Denoising Score Matching

unet was used in this field late, and the earliest paper was published in 2020. Before that, denoising score matching was widely used in the industry.

This method first learns the fractional function through fractional matching denoising. Intuitively, this means training neural network (called scoring network) to denoise the image blurred by Gaussian noise. A key point is to use multiple noise scales to interfere with the data, so that the scoring network can capture both coarse-grained and fine-grained image features. However, how to choose these noise scales is a very difficult problem.

Secondly, by running Langevin power students into samples, starting with the white noise, the white noise is gradually reduced into images by using the scoring network.

GANs,DPM,DDPM

Advantages of GANs

1. Sampling wall clock is faster

GANs disadvantages

1. It is difficult to train and crashes without careful selection of hyperparameters and regularizers.
2. gan can exchange diversity for fidelity to produce high-quality samples, but does not cover the whole distribution.
3. The training process of GANs may be unstable due to confrontation loss.
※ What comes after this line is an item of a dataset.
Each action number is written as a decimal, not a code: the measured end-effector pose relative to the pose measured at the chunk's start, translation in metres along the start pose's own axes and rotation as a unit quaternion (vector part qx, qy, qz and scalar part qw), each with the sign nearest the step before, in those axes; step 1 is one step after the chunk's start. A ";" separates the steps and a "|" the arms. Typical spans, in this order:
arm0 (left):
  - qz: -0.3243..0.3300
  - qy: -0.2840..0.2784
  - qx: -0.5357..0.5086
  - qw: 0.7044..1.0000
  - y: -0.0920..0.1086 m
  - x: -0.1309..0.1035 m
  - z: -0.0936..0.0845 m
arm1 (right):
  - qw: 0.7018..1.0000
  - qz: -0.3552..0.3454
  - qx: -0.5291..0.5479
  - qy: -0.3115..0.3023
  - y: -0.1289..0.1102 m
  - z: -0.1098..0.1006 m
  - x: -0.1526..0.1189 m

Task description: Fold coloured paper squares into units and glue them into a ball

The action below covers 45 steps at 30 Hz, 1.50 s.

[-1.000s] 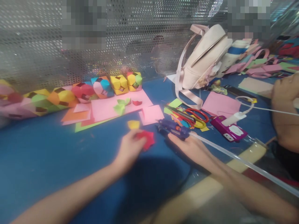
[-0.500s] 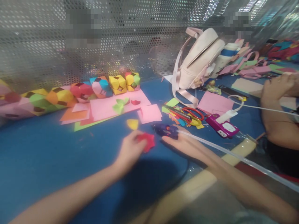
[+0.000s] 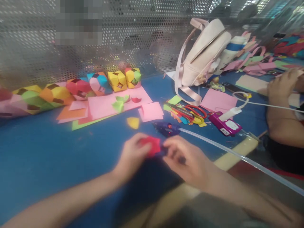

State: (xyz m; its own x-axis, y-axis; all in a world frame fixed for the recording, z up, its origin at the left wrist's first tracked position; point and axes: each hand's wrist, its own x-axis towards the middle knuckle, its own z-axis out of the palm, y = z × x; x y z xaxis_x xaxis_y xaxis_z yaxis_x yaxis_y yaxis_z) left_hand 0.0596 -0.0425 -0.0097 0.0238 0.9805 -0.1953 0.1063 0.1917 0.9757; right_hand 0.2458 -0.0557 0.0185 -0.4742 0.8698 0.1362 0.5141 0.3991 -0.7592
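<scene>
My left hand is closed on a small folded red paper piece, thumb on top and fingers behind. Just right of the paper, my right hand has its fingers half curled and the thumb apart, with nothing visible in it. Blur hides whether its fingertips touch the paper. Beyond both hands, a dark blue glue gun lies on the blue table, a long clear glue stick running from its back. A yellow paper piece sits left of the gun's nozzle.
Folded paper balls line the back left by a perforated metal screen. Pink sheets lie before them. Scissors, a purple power strip and a white backpack are right. Another person's arm rests far right.
My right hand has let go of the glue gun and moved nearer, beside the red paper. My left hand still holds the paper, now slightly further right. The view has shifted a little.
</scene>
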 end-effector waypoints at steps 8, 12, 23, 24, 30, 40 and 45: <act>0.003 0.016 -0.029 0.999 0.007 -0.010 -0.003 | 0.990 0.062 0.127 0.026 -0.005 0.028 0.051; 0.010 0.031 -0.034 0.999 0.008 -0.008 -0.007 | 0.977 0.079 0.191 0.048 -0.004 0.033 0.050; -0.029 0.023 -0.032 0.999 -0.005 -0.021 -0.028 | 0.939 0.124 0.317 -0.047 -0.005 0.042 0.049; -0.034 0.016 -0.047 0.998 -0.005 -0.021 -0.028 | 0.935 0.119 0.330 -0.049 -0.005 0.043 0.049; -0.038 0.008 -0.073 0.997 -0.005 -0.021 -0.029 | 0.934 0.103 0.336 -0.062 -0.006 0.044 0.048; -0.047 -0.004 -0.051 0.998 -0.002 -0.022 -0.029 | 0.949 0.068 0.302 -0.059 -0.007 0.042 0.049; -0.047 -0.016 -0.066 0.997 0.000 -0.021 -0.029 | 0.971 0.049 0.231 -0.035 -0.006 0.041 0.048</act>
State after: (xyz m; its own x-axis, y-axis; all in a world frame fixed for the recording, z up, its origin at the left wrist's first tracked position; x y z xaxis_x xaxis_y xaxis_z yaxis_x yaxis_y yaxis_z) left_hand 0.0303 -0.0623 -0.0029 0.0514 0.9563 -0.2877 -0.0214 0.2891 0.9571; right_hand 0.1906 -0.0282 0.0031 -0.4953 0.8686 0.0176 0.1910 0.1286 -0.9731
The autoregressive model assumes that the generation order is unnatural, which may limit the flexibility of the model.

DDPM/DPM benefits

DDPM = DPM + denoising score matching(denoising autoencoders)
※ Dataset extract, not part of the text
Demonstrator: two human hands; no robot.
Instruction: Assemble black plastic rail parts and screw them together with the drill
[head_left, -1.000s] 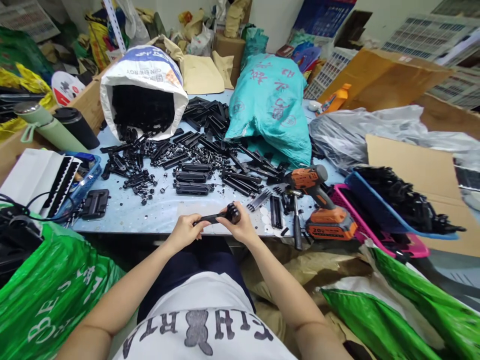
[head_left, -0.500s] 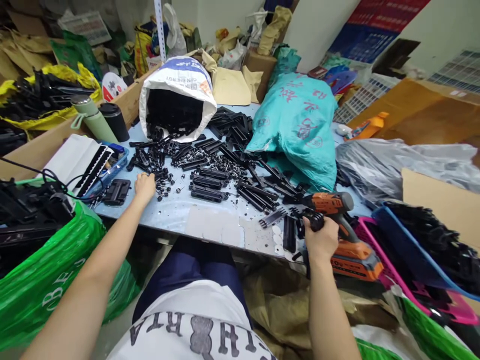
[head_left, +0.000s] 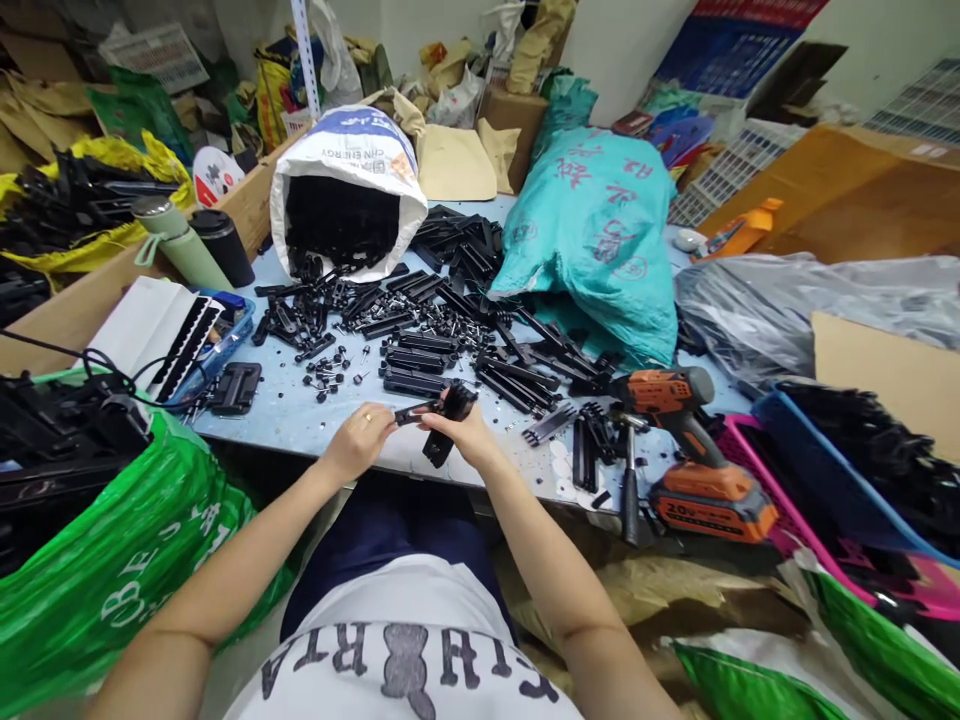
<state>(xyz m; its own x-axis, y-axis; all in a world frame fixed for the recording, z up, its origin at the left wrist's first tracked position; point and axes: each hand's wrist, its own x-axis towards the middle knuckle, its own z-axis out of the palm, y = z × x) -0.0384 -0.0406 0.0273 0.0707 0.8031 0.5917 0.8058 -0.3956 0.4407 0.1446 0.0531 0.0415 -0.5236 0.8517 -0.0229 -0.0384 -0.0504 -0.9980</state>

1. It captures more diversity and is usually easier to scale and train than gan.
2. Distributed coverage, fixed training objectives and easy expansion.

DDPM/DPM disadvantages

1. The wall clock time of sampling is slower than that of gan.
2. There are still deficiencies in the quality of visual samples.
3. Multiple de-noising steps are used (so forward transfer), which are still slower than gan in sampling time.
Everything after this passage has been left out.